Venkat has been pursuing research projects with various faculty members in the physics department since his sophomore year. Under the tutelage of Eric Sharpe, assistant professor of physics, Venkat has conducted research on string theory. In addition, he has been studying systems far from equilibrium, which as Department Head Beate Schmittmann says is “one of the most important current challenges in science.” His advisor for the latter research is Associate Professor of Physics Michel Pleimling.
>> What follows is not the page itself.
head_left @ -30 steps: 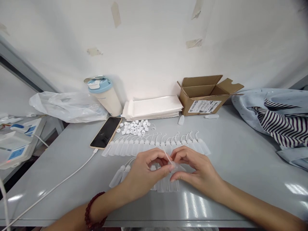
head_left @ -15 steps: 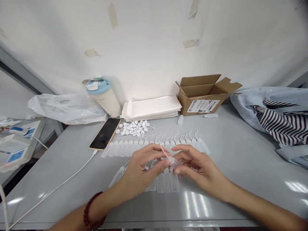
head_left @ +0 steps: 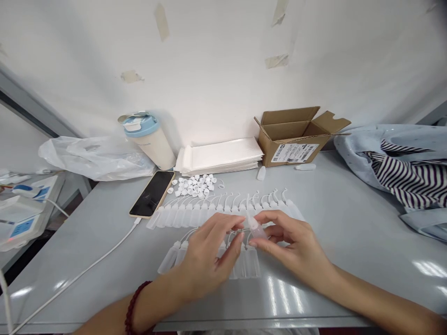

“In my eyes, Sid is a phenomenon,” Schmittmann said. “He is the one student in a couple of decades who is so gifted and focused that he will develop into an absolutely supreme scientist with Nobel Prize potential.”
Venkat’s research has been published in the leading international journal Physical Review, and he received one of the prestigious Sigma Xi Undergraduate Research Awards for 2010. Venkat took senior-level physics classes as a sophomore and has taken a number of graduate-level classes since then. He is on track to graduate with a perfect grade point average of 4.0.
“To have progressed so far so quickly is an extraordinary academic accomplishment, rivaling the top undergraduates at Ivy League Schools,” Schmittmann said.
“Sid shows extraordinary maturity for his young age,” Pleimling said. “He should be the best prepared physics student who ever left our department.”
Venkat says he plans a future career in theoretical physics.
The College of Science at Virginia Tech gives students a comprehensive foundation in the scientific method. Outstanding faculty members teach courses and conduct research in biological sciences, chemistry, economics, geosciences, mathematics, physics, psychology, and statistics. The college offers programs in cutting-edge areas including, among others, those in energy and the environment, developmental science across the lifespan, infectious diseases, computational science, nanoscience, and neuroscience. The College of Science is dedicated to fostering a research-intensive environment that promotes scientific inquiry and outreach.